A opinião de ...

Rogar pragas a um cartunista só se for para fazer a apologia do riso e das suas virtudes

A banda desenhada e o “cartoon” consumiram-me horas à juventude a copiar os meus heróis preferidos, a “Mafalda” [de Quino], Spirou & Fantásio [Tome e Janry], Corto Maltese [Hugo Pratt], o “Lucky Luke” [de “Morris”] e, o “Astérix e Obelix” [de “Goscinny e Uderzo”]. Os “irredutíveis gauleses” e, “o cowboy mais rápido que a própria sombra”, tiveram, durante anos, tela no portão da minha garagem. Estes ícones da 7.ª arte ajudavam as visitas a identificar rapidamente o prédio onde moro, do conjunto de outros seis iguais. No Seminário Maior do Porto rabisquei ativamente uns imberbes bonecos, para as equipas de animação e cultura e, para um colega, que escrevia num jornal regional. Fascina-me o humor, a alegria, como motivadores da vida do crente. Tenho para mim que “o humor e o riso são prelúdio do homem redimido”.
Quando entrei no Seminário no final dos anos oitenta, início das férias de verão, o Bispo D. António José Rafael, convocou os seminaristas maiores, a estudar fora todo o ano, para instituir o “Seminário em férias”. Para lá da liturgia, da pastoral, pediu-nos para orientar “tertúlias temáticas”, de acordo com as nossas apetências. Vá-se lá saber porquê eu falei da importância, lúdica e formativa, da banda desenhada. E, que sabia eu… do que todos sabiam na altura, do que aprendera da RTP, com Vasco Granja, dos fascículos aos quadrinhos que lia, do que ouvia: “uma imagem vale por mil palavras” e, o “riso castiga os costumes” e, lá me desembrulhei.

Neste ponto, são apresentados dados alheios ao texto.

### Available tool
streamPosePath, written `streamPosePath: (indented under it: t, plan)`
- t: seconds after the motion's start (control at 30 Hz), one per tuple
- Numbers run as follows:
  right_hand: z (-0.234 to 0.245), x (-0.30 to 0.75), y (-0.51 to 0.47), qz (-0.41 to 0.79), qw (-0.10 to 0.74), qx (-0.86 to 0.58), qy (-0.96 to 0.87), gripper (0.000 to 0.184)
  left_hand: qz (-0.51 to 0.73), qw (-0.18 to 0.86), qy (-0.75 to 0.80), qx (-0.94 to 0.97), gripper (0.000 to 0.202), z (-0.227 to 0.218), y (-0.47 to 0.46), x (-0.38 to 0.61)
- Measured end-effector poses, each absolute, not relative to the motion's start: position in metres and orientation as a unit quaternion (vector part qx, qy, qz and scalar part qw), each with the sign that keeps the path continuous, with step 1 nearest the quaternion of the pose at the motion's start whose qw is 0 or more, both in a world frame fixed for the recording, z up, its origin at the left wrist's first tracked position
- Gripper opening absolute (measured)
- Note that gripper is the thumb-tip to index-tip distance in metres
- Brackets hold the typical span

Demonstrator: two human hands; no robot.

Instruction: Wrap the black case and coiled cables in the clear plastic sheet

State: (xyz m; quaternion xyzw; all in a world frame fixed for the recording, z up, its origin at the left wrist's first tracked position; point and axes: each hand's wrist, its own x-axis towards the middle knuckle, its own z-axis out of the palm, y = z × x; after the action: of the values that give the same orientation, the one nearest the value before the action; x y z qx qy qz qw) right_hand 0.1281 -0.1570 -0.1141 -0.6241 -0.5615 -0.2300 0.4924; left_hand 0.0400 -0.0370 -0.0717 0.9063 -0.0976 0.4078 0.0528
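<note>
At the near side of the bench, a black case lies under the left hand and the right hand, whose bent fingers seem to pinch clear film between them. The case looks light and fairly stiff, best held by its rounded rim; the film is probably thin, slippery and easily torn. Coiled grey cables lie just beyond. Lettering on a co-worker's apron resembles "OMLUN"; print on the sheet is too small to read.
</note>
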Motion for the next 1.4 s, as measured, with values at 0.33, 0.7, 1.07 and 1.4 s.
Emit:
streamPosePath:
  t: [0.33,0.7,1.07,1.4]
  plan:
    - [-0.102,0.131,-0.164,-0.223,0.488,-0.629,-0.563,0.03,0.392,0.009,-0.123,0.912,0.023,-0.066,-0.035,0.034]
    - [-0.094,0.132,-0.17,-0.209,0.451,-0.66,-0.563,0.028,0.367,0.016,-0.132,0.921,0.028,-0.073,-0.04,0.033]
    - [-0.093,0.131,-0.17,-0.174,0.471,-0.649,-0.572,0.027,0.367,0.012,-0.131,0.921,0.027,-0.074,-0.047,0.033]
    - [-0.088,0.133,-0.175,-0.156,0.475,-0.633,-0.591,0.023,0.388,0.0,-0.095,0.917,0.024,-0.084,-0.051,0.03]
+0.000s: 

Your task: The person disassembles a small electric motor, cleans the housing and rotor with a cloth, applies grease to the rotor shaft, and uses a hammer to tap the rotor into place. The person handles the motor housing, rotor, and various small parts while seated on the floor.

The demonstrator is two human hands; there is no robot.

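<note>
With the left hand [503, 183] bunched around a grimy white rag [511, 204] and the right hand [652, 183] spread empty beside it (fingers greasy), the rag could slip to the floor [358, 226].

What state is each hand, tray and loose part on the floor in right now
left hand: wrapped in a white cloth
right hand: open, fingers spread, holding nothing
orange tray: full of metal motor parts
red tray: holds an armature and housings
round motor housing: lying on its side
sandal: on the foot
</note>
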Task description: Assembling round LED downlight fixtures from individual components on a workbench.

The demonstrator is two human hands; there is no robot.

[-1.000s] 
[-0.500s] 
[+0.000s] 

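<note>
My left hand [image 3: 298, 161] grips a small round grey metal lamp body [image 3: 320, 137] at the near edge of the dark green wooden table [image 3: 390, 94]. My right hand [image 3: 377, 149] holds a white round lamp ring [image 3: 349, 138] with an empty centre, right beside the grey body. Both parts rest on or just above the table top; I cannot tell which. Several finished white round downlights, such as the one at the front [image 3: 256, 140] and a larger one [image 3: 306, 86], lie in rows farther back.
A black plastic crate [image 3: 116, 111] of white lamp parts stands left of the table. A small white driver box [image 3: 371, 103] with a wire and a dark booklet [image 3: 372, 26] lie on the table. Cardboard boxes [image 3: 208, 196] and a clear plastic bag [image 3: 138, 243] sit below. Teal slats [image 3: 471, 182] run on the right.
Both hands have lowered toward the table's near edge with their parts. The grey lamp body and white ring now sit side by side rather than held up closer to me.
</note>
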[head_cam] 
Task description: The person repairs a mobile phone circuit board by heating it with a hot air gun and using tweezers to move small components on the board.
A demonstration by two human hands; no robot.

Sem arte, sem humor, sem riso, a vida torna-se monótona, acética e fria. Perante um drama, numa situação complexa, na correção de um atropelo da vida quotidiana, nada melhor do que uma inteligente “anedota”, seja ela falada, escrita, ou desenhada. A caricatura pode ajudar a mudar a aspereza da calçada, quanto mais o íntimo de um azedo cristão. Se a dureza do coração é própria dos homens e, não das pedras, também a comicidade, como diz Bergson, não se encontra fora daquilo que é propriamente humano e, pode ajudar a suavizar um momento, ou situação concreta.
Rogar pragas a um bom cartunista só porque este reage a uma atitude dura, agressiva, inflexível, com ironia e bom humor, só se for para fazer a apologia do riso e das suas virtudes. Ao defender a liberdade de expressão, tanto o direito civil, como o penal, perante a crítica e, a sátira, dão à ofensa de honra uma proteção tendencialmente menos intensa. Karl Rahner defendia que o riso ajuda a reconhecer-nos como seres humanos e, é o ponto de partida para reconhecer Deus.
Umberto Eco no seu imaginário no “nome da rosa”, confronta o monge bibliotecário Jorge de Burgos, com Guilherme de Baskerville. Burgos concebe o riso como fonte de dúvida, que não deve ser livremente permitido como meio para afrontar a adversidade do dia-a-dia. Para Baskerville o riso é “próprio do homem”, sinal da racionalidade humana. Burgos condena o riso, impondo-se autoritativamente. Baskerville defende-o, qual mestre, como sinal de racionalidade. Perante estes argumentos, Santo Agostinho dizia que se deve acreditar mais nos que ensinam, do que naqueles que mandam. S. Paulo VI, na exortação apostólica “Evangelii Nuntiandi”, diz mais, o homem contemporâneo acredita nos mestres se são testemunhas.
Um cartoonista que retrata a realidade com beleza, objetividade serena, bom gosto, humor, verdade, é mestre e, quantas vezes, destemida testemunha. Impedí-lo de expressar a sua visão, só porque esta nos incomoda, não tem jeito, nem faz sentido.